* What needs to be done: Set down, character for character, everything in the records below from the line holding "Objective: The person" down to the line holding "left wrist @", and no other line.

** Data section follows **

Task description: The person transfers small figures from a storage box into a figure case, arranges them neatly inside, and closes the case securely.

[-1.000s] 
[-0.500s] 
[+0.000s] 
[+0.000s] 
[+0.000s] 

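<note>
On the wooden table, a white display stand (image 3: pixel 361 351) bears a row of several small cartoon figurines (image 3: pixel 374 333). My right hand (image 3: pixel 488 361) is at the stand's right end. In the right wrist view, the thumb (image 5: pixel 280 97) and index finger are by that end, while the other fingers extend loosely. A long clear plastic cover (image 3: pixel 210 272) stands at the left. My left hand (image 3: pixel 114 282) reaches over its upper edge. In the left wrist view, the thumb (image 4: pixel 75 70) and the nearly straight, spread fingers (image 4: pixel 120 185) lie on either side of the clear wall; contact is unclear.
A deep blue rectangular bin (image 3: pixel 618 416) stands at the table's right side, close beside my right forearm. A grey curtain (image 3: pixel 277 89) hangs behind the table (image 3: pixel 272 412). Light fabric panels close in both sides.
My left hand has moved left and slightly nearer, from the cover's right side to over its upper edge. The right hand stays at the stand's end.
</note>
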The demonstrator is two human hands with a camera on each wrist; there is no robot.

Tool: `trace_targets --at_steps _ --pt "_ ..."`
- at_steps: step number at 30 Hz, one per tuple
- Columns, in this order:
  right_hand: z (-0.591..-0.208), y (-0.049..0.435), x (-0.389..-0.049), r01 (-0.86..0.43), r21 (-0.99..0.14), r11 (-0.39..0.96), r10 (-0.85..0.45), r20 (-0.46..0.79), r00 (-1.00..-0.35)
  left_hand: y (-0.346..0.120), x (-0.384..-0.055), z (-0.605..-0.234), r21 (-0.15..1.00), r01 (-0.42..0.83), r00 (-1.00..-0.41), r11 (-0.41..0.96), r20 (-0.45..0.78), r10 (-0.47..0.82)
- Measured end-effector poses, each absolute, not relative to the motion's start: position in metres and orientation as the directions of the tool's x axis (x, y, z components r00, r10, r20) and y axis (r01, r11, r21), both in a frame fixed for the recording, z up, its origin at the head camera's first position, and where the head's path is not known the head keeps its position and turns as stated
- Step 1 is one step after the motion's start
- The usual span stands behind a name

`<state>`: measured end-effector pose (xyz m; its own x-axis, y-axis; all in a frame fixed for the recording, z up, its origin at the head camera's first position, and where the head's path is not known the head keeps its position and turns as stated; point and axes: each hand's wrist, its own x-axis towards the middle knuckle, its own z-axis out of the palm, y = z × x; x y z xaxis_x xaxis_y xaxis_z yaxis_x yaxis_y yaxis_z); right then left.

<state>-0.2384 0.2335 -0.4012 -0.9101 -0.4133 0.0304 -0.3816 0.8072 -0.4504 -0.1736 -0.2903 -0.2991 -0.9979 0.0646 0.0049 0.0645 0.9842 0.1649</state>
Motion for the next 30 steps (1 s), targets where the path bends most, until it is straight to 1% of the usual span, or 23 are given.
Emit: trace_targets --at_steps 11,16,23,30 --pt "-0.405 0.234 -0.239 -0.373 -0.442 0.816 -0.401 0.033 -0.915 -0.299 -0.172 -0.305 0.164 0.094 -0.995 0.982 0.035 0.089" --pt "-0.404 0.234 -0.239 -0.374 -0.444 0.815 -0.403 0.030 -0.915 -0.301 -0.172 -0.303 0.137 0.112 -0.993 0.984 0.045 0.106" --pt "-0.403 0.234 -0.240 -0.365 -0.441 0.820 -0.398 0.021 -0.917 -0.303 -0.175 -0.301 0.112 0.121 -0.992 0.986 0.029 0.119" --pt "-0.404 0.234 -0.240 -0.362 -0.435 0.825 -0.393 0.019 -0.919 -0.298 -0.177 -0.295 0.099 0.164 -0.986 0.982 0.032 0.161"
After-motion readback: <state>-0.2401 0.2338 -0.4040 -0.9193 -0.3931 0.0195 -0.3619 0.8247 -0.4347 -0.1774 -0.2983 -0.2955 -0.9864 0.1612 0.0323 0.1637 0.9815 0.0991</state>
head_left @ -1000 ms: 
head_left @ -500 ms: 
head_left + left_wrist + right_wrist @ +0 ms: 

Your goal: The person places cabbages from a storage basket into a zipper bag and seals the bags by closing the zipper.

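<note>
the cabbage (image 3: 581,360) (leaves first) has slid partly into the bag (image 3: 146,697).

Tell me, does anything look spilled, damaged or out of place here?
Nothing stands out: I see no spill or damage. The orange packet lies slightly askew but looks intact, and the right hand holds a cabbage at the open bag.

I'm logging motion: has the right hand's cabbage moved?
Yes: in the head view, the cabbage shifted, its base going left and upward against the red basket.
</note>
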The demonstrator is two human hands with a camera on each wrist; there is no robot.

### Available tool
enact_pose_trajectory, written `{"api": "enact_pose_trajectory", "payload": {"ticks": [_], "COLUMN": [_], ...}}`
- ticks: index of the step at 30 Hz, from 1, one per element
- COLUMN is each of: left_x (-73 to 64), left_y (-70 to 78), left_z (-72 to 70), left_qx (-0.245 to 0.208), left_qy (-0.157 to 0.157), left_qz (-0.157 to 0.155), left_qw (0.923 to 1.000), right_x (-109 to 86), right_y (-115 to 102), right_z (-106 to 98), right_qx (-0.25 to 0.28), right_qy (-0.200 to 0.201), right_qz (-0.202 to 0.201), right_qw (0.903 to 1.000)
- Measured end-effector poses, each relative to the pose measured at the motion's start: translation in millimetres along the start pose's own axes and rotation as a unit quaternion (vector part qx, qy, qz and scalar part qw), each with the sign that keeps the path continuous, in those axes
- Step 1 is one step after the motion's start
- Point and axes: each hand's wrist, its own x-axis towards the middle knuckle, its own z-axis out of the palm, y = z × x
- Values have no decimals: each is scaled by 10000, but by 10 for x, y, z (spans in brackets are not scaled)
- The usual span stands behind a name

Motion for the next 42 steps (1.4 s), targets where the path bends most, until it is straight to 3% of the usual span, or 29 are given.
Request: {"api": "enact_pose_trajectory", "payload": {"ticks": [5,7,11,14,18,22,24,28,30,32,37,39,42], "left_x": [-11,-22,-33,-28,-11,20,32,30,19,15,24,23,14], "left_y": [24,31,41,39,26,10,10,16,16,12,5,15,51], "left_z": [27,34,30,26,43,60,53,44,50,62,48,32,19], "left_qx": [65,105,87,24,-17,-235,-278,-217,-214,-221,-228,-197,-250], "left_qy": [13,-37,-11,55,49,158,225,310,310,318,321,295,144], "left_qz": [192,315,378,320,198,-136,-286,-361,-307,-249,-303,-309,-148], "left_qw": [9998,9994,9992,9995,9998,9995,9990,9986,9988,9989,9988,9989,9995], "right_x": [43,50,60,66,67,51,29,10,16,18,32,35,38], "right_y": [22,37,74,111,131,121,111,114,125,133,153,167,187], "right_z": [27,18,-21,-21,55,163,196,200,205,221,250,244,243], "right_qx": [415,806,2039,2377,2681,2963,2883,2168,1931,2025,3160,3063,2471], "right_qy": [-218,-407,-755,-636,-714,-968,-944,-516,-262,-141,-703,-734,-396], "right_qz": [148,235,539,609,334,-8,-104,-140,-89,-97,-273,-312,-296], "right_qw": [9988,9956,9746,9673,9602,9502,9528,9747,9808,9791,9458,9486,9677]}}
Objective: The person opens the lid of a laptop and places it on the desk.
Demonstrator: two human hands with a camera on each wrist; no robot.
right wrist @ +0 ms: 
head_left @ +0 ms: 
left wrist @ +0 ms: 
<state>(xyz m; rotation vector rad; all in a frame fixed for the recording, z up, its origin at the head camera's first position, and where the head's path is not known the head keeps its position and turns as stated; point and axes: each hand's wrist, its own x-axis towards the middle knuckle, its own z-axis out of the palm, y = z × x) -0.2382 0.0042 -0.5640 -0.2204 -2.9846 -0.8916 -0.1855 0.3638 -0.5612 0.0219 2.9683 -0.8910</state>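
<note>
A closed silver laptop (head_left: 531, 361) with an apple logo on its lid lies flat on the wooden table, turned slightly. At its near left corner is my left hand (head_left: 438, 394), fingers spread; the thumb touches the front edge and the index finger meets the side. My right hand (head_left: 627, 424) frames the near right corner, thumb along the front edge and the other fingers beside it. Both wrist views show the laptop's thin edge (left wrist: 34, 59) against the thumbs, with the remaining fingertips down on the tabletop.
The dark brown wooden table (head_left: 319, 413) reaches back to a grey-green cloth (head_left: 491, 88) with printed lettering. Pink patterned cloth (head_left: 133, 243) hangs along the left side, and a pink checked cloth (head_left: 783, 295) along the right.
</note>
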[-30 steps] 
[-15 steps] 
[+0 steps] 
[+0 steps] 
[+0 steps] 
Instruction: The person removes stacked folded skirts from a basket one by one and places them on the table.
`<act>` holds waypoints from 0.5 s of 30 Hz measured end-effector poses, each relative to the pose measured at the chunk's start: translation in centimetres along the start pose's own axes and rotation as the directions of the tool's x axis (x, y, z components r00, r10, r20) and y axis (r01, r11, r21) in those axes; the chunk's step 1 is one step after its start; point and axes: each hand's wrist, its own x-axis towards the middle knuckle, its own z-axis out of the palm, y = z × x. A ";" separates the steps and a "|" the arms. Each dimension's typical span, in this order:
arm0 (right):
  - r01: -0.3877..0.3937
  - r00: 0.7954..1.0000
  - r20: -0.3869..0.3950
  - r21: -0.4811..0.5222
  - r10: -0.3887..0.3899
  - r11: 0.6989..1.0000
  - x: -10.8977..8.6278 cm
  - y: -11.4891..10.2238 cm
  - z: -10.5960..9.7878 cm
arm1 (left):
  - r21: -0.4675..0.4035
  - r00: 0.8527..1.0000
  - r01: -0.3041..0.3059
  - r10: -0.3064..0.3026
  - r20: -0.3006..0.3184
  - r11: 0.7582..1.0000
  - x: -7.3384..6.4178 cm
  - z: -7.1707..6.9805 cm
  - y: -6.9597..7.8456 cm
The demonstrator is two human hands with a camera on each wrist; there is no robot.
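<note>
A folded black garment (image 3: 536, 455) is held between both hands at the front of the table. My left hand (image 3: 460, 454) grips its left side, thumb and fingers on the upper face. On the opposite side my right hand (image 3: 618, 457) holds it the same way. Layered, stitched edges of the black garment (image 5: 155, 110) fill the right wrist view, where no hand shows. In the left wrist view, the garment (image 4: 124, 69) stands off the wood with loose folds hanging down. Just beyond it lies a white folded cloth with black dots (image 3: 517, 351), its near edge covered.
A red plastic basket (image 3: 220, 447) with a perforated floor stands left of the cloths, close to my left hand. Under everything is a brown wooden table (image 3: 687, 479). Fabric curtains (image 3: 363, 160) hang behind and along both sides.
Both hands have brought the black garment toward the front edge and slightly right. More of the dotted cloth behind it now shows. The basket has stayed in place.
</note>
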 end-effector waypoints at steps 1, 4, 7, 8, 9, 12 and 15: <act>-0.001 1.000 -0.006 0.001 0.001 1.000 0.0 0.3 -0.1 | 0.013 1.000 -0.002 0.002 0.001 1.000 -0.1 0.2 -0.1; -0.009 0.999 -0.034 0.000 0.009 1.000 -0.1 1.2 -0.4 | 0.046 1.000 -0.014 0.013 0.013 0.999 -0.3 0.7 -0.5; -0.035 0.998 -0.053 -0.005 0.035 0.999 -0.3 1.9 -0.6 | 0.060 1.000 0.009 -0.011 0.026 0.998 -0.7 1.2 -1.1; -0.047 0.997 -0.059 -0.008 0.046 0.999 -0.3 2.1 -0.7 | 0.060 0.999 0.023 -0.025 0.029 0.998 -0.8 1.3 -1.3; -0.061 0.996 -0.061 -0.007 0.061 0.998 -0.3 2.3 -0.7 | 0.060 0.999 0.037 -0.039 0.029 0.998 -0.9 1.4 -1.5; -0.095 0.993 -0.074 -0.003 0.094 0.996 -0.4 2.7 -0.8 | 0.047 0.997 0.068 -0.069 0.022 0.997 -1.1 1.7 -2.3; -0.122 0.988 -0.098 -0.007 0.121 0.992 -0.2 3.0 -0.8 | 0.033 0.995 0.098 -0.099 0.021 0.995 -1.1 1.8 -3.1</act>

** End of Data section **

* Solved exercise:
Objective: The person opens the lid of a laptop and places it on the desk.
Demonstrator: two human hands with a camera on each wrist; no robot.
right wrist @ +0 ms: 
head_left @ +0 ms: 
left wrist @ +0 ms: 

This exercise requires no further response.